REQUIREMENT>
Find the lines below that contain the string "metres". Copy each one.

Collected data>

>>>

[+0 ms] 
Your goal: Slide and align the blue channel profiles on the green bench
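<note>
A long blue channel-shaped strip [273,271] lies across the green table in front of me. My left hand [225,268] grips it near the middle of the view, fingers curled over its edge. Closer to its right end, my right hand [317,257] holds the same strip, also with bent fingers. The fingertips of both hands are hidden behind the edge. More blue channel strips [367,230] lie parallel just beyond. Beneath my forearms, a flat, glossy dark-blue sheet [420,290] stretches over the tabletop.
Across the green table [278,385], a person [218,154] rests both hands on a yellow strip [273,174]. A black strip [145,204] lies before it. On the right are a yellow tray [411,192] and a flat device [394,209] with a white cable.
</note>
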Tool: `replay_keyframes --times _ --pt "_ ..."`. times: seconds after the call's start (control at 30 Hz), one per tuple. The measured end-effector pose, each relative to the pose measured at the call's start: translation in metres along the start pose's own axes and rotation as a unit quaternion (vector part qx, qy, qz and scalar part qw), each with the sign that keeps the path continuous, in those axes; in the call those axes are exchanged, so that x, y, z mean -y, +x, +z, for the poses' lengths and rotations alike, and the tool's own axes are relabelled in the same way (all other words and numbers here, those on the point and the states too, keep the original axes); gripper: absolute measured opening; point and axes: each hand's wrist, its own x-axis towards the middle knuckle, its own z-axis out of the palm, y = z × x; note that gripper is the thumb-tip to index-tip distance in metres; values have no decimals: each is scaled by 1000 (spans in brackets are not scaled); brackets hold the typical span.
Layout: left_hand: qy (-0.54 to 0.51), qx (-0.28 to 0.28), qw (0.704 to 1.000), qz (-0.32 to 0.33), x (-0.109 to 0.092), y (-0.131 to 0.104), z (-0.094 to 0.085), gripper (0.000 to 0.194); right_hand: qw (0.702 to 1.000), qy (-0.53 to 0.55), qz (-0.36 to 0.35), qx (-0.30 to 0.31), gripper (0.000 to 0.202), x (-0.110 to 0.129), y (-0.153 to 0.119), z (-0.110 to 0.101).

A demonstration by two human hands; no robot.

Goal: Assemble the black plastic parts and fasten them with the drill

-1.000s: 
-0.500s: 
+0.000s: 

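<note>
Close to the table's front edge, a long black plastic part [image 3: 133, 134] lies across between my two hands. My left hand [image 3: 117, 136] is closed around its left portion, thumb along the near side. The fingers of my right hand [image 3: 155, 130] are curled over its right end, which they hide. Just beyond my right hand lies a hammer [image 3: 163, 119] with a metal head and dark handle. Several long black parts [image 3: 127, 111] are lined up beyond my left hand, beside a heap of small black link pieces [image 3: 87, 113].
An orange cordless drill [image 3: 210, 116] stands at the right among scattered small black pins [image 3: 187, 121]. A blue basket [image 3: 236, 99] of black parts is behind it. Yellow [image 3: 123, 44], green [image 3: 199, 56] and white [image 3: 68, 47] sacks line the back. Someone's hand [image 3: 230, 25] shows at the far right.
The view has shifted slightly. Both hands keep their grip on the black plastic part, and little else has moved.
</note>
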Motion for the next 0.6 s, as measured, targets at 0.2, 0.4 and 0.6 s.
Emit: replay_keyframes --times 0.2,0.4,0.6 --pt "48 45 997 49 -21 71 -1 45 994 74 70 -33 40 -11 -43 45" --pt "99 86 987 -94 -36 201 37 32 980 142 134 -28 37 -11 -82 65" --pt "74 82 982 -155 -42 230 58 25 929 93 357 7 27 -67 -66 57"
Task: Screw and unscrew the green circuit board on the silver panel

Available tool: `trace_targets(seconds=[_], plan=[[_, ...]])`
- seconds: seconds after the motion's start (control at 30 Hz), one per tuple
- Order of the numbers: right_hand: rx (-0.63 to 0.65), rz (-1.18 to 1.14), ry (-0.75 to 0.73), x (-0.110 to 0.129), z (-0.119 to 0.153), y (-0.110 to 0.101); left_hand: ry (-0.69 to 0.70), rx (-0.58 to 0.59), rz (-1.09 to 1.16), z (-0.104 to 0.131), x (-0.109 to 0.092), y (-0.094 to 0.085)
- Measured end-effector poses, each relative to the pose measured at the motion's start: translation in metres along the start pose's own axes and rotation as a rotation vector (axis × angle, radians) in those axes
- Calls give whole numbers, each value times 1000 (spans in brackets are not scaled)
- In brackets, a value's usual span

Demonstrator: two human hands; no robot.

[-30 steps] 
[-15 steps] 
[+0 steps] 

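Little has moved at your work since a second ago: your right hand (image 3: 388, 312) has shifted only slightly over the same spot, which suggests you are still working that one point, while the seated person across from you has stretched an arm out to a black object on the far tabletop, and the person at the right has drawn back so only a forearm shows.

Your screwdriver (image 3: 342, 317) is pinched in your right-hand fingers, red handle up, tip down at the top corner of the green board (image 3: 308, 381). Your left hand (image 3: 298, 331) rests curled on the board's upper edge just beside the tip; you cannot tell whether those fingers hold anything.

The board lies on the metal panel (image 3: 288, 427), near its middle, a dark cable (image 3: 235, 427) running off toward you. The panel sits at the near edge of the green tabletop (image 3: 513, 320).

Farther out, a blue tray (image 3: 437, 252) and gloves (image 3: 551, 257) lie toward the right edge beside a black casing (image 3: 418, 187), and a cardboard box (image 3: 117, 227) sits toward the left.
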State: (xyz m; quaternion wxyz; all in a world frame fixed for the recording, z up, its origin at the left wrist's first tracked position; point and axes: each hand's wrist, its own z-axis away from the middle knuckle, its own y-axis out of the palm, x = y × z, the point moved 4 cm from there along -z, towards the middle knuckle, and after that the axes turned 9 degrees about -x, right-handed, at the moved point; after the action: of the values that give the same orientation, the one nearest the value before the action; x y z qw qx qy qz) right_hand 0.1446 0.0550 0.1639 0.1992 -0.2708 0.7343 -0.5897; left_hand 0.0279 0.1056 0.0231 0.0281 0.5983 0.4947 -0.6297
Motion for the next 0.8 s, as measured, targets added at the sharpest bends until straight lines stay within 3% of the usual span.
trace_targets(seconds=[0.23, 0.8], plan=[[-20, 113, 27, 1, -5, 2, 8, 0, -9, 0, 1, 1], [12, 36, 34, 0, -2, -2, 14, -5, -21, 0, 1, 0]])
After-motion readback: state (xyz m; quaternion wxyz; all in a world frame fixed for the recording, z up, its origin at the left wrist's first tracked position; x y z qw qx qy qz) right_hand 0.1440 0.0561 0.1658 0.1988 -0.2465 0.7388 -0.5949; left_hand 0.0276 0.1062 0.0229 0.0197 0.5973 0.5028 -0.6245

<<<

EXERCISE RESPONSE>
Tool: `replay_keyframes --times _ --pt "_ ..."`. times: seconds after the call's start (control at 30 Hz), one per tuple. The measured end-effector pose, each relative to the pose measured at the call's start: translation in metres along the start pose's own axes and rotation as a unit quaternion (vector part qx, qy, qz and scalar part qw), each with the sign that keeps the path continuous, in those axes; in the call those axes are exchanged, so that x, y, z mean -y, +x, +z, for the poses' lengths and rotations alike, and the tool's own axes are relabelled in the same way (all other words and numbers here, those on the point and the states too, keep the original axes); gripper: absolute measured opening; point and axes: each hand's wrist, its own x-axis towards the middle knuckle, its own z-axis out of the palm, y = z × x; note that gripper is the thumb-tip to index-tip distance in metres; values have no decimals: each is scaled by 1000 (spans in brackets are not scaled); brackets hold the typical span.
- Measured end-effector poses, each relative to the pose measured at the motion's start: translation in metres along the start pose's own axes and rotation as a rotation vector (axis × angle, radians) in those axes

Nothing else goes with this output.